ACTIVITY
Reproduce the data below exactly. Skip the pictures.
(Beginning of SUPPLIED MATERIAL)
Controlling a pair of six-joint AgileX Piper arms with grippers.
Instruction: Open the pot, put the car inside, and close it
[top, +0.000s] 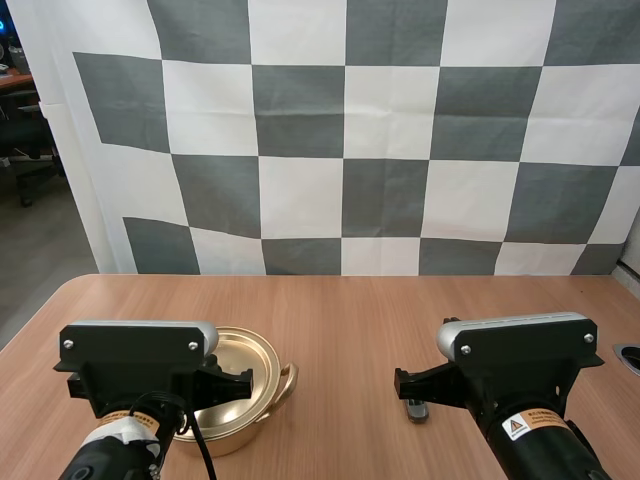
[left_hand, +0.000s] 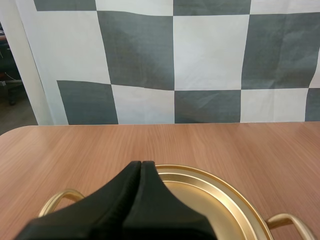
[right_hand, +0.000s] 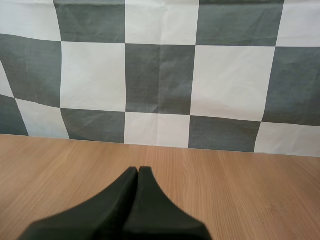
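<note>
A gold pot (top: 252, 362) stands on the wooden table at the near left, its loop handle (top: 290, 381) pointing right. In the left wrist view the pot's flat gold top (left_hand: 210, 195) lies just below and ahead of my left gripper (left_hand: 141, 165), whose fingers lie together as one dark wedge, shut on nothing. Whether a lid knob sits behind them I cannot tell. A small dark object, probably the car (top: 416, 410), lies on the table half hidden under my right arm. My right gripper (right_hand: 138, 171) is shut on nothing, over bare table.
The wooden table (top: 350, 320) runs back to the backdrop, with open surface between the two arms. A dark round hole (top: 628, 357) sits at the table's right edge. The table's left corner is rounded.
</note>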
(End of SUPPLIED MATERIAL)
FINISHED EXERCISE
Controlling a pair of six-joint AgileX Piper arms with grippers.
Instruction: Open the pot, put the car inside, and close it
[top, +0.000s] 
[left_hand, +0.000s] 
[right_hand, +0.000s] 
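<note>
A gold pot (top: 252, 362) stands on the wooden table at the near left, its loop handle (top: 290, 381) pointing right. In the left wrist view the pot's flat gold top (left_hand: 210, 195) lies just below and ahead of my left gripper (left_hand: 141, 165), whose fingers lie together as one dark wedge, shut on nothing. Whether a lid knob sits behind them I cannot tell. A small dark object, probably the car (top: 416, 410), lies on the table half hidden under my right arm. My right gripper (right_hand: 138, 171) is shut on nothing, over bare table.
The wooden table (top: 350, 320) runs back to the backdrop, with open surface between the two arms. A dark round hole (top: 628, 357) sits at the table's right edge. The table's left corner is rounded.
</note>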

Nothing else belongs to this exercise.